One data protection regulation to rule them all
The GDPR is a single set of rules that apply to all EU member states with each member state designating a Supervisory Authority (SA) to oversee and ensure compliance of the legislation. SAs will work closely together by virtue of the cross-border nature of digital data.
What in the name of Sir Isaac H Newton happened here?
A significant part of the GDPR is about transparency and informing data subjects (individuals) about what and how their personal data is being used, by whom and for how long. GDPR requires data controllers to state what data is being processed and for what reasons. Additionally, they are required to inform data subjects about how long the data will be stored for. They must also state who the subject should contact with regards to any part of the data controller’s data processing actions.

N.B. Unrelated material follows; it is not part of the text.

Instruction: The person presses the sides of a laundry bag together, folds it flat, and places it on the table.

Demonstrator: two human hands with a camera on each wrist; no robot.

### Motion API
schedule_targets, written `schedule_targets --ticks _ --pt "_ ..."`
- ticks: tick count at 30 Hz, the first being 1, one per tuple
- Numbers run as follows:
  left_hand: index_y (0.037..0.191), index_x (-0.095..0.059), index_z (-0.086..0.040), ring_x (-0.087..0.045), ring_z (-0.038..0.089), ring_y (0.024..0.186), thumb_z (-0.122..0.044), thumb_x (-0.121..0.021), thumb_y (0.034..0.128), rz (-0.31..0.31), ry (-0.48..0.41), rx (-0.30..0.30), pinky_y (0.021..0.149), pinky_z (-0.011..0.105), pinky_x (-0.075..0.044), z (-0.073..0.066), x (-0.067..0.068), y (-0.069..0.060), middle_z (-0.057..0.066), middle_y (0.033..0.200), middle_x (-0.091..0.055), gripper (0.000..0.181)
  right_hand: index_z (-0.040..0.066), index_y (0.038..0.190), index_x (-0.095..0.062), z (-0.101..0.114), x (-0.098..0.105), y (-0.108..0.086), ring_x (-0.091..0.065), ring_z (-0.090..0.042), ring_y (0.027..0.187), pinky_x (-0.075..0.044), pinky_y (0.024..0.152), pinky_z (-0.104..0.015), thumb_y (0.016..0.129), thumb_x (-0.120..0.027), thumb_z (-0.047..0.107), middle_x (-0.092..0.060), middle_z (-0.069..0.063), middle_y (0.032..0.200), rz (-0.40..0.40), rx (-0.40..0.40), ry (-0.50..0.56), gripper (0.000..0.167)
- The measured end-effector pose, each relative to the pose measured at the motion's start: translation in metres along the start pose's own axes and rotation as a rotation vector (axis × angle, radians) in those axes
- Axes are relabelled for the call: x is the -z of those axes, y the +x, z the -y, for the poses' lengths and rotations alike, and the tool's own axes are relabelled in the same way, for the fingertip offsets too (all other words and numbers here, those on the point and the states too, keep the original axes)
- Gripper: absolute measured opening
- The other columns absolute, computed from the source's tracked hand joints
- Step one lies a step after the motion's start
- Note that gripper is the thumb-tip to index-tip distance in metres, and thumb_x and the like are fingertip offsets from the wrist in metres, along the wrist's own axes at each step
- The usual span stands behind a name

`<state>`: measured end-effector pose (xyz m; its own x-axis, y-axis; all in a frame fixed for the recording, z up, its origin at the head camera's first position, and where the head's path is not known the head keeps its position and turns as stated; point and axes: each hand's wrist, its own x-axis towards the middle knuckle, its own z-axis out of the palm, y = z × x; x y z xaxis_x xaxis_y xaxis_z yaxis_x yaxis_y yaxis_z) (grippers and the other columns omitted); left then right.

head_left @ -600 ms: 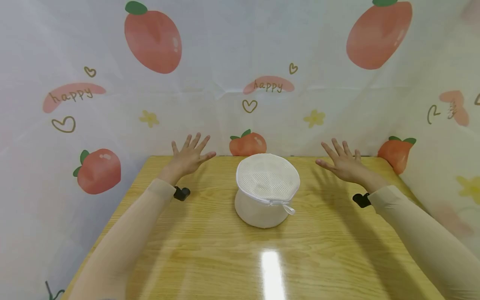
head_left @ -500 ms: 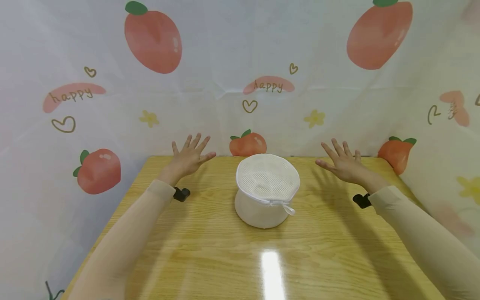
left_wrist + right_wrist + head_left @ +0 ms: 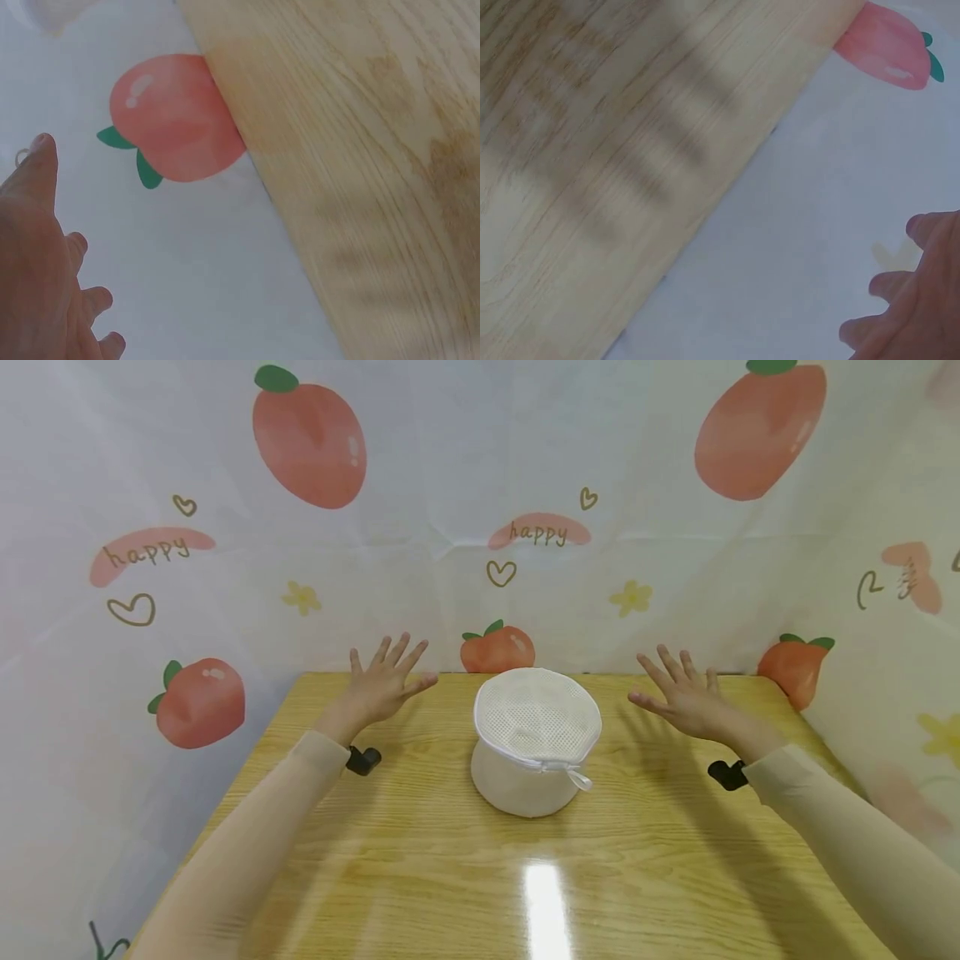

The digital Age Of Consent
Provable consent must be explicitly given to the data processor by the data subject before their data can be processed. Additionally, the data must only be used for the purposes that consent has been given. EG if someone contacts you through your website with an enquiry of some kind, that does not give you permission to add them to your email marketing list. Verifiable consent must be given by a minor’s parent or guardian before their data can be used. Consent must be able to be withdrawn by the data subject at any time.
Pseudony-who in the what now?
The GDPR makes reference to something called pseudonimisation. Put simply, this is a process to transform data in a way that stops it from being attributed to a data subject (an individual) without the use of additional information. An example of this might be using a unique reference ID for someone rather than their name when storing their data in a database. A second table of names and corresponding IDs stored on a separate system would then be used to join the tables together and recreate the data. In this way if a data breach occurred and the personal data was stolen, the data wouldn’t expose actual names just the additional data.
For us here at Fellowship, this is the most ambiguous part of the GDPR as it relies (to a certain degree) on how you interpret pseudonimisation. An often mentioned example of pseudonimisation is encryption whereby data is held in an encrypted fashion and requires a key (stored separately) to decrypt it. Websites that use HTTPS send data over an encrypted connection so you could say that if your website has an SSL certificate you’re on your way to GDPR compliance but the data in the database itself is likely stored unencrypted so if the database was breached the personal data would still be exposed. No CMSs that we’ve ever used have stored personal data in a truly pseudonimous way. We wait to see how WordPress and the other major CMS players address this.